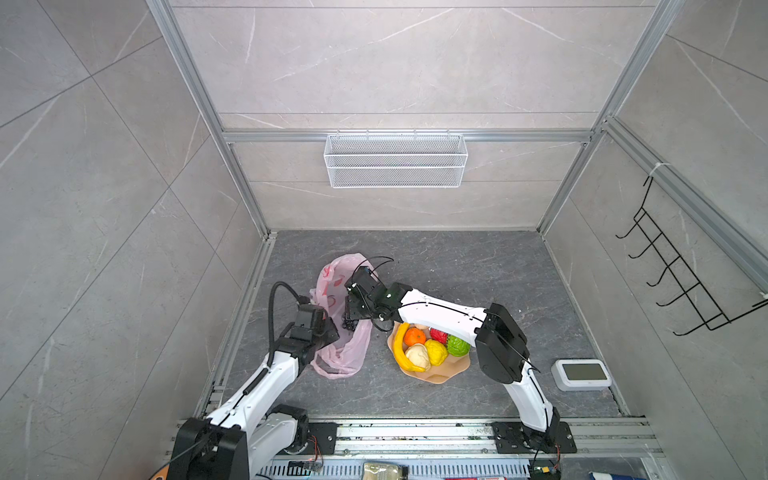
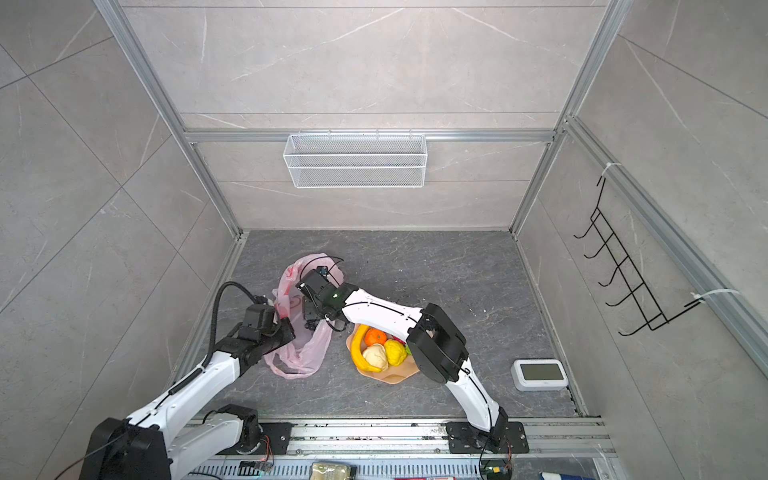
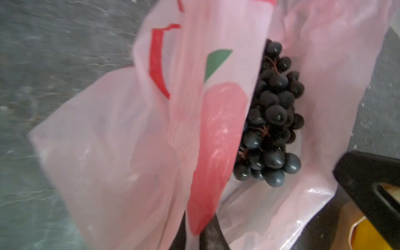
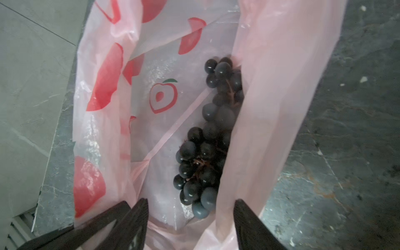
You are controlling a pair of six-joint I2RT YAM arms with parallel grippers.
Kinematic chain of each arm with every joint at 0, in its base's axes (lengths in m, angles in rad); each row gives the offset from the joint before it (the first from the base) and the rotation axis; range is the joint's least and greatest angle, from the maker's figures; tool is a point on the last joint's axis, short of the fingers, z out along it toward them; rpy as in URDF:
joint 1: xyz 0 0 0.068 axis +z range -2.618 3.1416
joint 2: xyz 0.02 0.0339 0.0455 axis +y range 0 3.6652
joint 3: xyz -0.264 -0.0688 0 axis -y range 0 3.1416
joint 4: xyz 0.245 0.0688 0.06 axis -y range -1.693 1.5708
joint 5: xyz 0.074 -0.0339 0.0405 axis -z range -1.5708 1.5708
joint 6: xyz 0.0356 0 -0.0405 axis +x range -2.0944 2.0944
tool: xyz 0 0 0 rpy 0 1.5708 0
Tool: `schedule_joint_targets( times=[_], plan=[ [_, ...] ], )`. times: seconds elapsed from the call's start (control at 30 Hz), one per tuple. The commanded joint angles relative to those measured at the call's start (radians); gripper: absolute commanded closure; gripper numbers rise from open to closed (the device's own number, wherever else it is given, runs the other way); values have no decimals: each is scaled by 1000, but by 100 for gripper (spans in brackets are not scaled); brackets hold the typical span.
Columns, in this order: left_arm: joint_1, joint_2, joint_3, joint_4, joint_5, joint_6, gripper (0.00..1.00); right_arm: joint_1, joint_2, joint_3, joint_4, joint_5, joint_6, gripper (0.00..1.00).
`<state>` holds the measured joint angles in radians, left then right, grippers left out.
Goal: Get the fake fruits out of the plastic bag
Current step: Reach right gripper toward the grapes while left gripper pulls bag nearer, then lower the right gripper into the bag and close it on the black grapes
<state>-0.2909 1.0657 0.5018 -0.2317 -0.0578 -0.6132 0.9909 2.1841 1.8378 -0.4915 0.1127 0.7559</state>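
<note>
- One bag (image 1: 343, 357), pink with red prints, lay crumpled on the table (image 1: 457, 270), at 9 o'clock of the plate (image 1: 451, 371) in both top views
- One bunch of grapes (image 3: 272, 112) lay inside the bag on its lower wall; both wrist views showed no other fruit in there
- Left gripper (image 1: 332, 332) met the bag from 8 o'clock; its two fingers were closed, pinching a fold of the bag's upper wall and holding it up off the grapes
- Right gripper (image 4: 190, 202) hung at the bag's opening, at 2 o'clock of the left gripper and near it; its two fingers (image 4: 134, 218) stood apart with nothing gripped, their tips just short of the nearest grapes
- Six fruits sat on the one plate: one banana (image 1: 400, 347) along the 9 o'clock rim, one tangerine (image 1: 414, 336) at 11 o'clock, one berry (image 1: 438, 333) at 12 o'clock, one green fruit (image 1: 458, 345) at 2 o'clock, one yellow fruit (image 1: 435, 352) at the centre, and one beige fruit (image 1: 417, 356) between banana and yellow fruit
- The right arm crossed above the plate's 1 o'clock rim
- One white device (image 1: 581, 374) with a screen lay at 3 o'clock of the plate, well apart
- One mesh basket (image 1: 395, 160) hung on the back wall at 12 o'clock
- One black rack (image 1: 673, 266) with five hooks hung on the wall at 3 o'clock
</note>
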Motion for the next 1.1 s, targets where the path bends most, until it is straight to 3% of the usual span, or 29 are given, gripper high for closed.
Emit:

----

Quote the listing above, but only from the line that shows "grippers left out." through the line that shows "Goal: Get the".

`<state>` holds the measured joint angles in radians, left then right, grippers left out.
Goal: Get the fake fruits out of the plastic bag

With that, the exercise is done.